Basal CD38/cyclic ADP‐ribose‐dependent signaling mediates ATP release and survival of microglia by modulating connexin 43 hemichannels

Abstract

It is necessary to investigate the mechanisms underlying ATP release from neural cells, because extracellular ATP plays multiple important biological roles in the brain. CD38 is an ectoenzyme that consumes NAD(+) to produce cyclic ADP-ribose (cADPR), a potent agonist of ryanodine receptors. Our previous study showed that CD38 reductions led to microglial apoptosis. In this study, we used both murine microglial BV2 cells and primary microglial cultures as cellular models to test our hypothesis that basal CD38/cyclic ADP-ribose (CD38/cADPR)-dependent signaling plays a key role in ATP release, which mediates basal survival of microglia. We found that inhibition of CD38/cADPR-dependent signaling by CD38 silencing or 8-Bromo-cADPR, a ryanodine receptor antagonist, produced significant ATP release from BV2 microglia. Cx43 small interfering RNA and Cx43 hemichannel blocker 18-α-glycyrrhetinic acid completely prevented the CD38 silencing or 8-Bromo-cADPR-induced ATP release. Prevention of the ATP release could also be due to P2X7 receptor antagonists. Our study has further suggested a key role of ATP release in the microglial apoptosis induced by decreased CD38/cADPR-dependent signaling.

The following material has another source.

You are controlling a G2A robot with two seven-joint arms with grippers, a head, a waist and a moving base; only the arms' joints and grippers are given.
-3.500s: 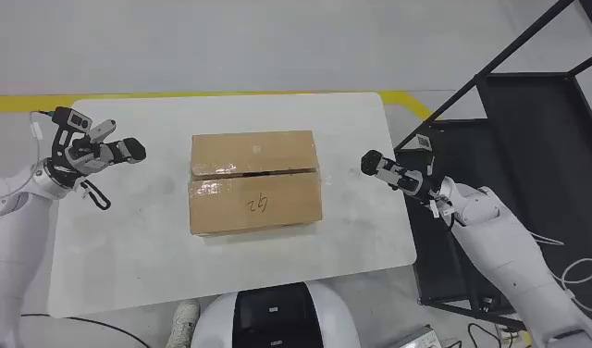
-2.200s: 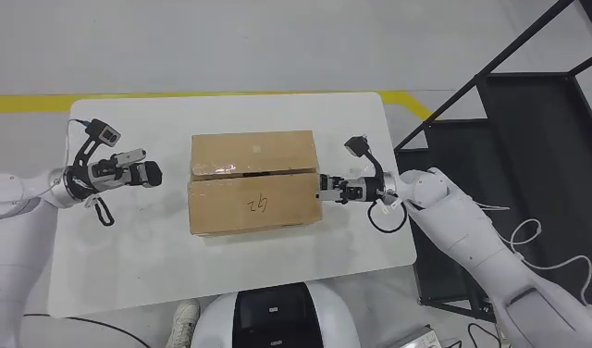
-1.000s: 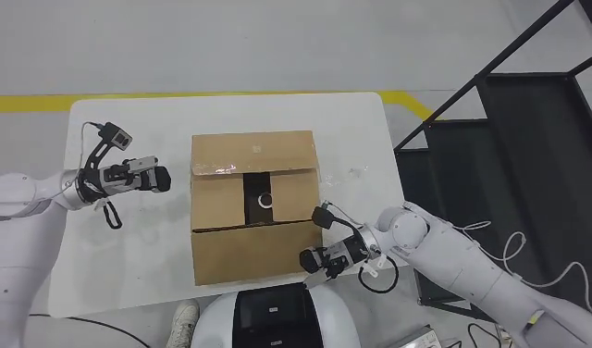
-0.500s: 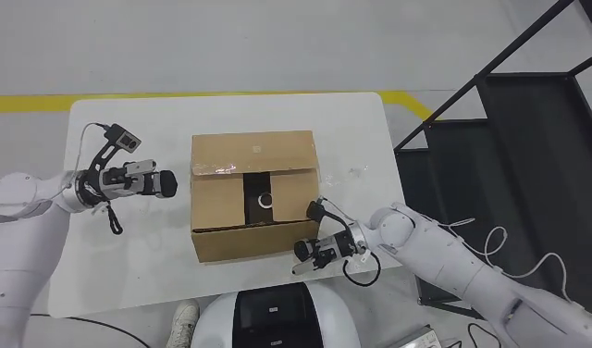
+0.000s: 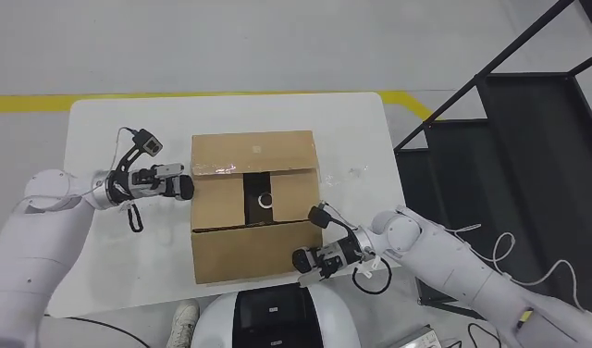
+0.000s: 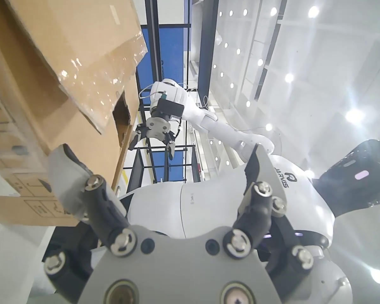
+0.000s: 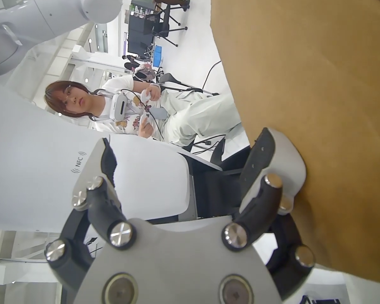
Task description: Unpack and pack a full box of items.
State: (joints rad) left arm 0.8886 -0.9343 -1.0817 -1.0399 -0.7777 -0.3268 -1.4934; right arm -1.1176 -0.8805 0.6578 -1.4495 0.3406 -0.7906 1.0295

In addition, by using primary microglial cultures, we found that 8-Bromo-cADPR also induced significant ATP release, which could be attenuated by 18-α-glycyrrhetinic acid. 8-Bromo-cADPR was also found to induce death of primary microglial cultures. In conclusion, our results have suggested novel roles of basal activation of CD38/cADPR-dependent signaling in mediating microglial functions and survival: It mediates ATP release from microglia by modulating Cx43 hemichannels, which can significantly affect microglial survival.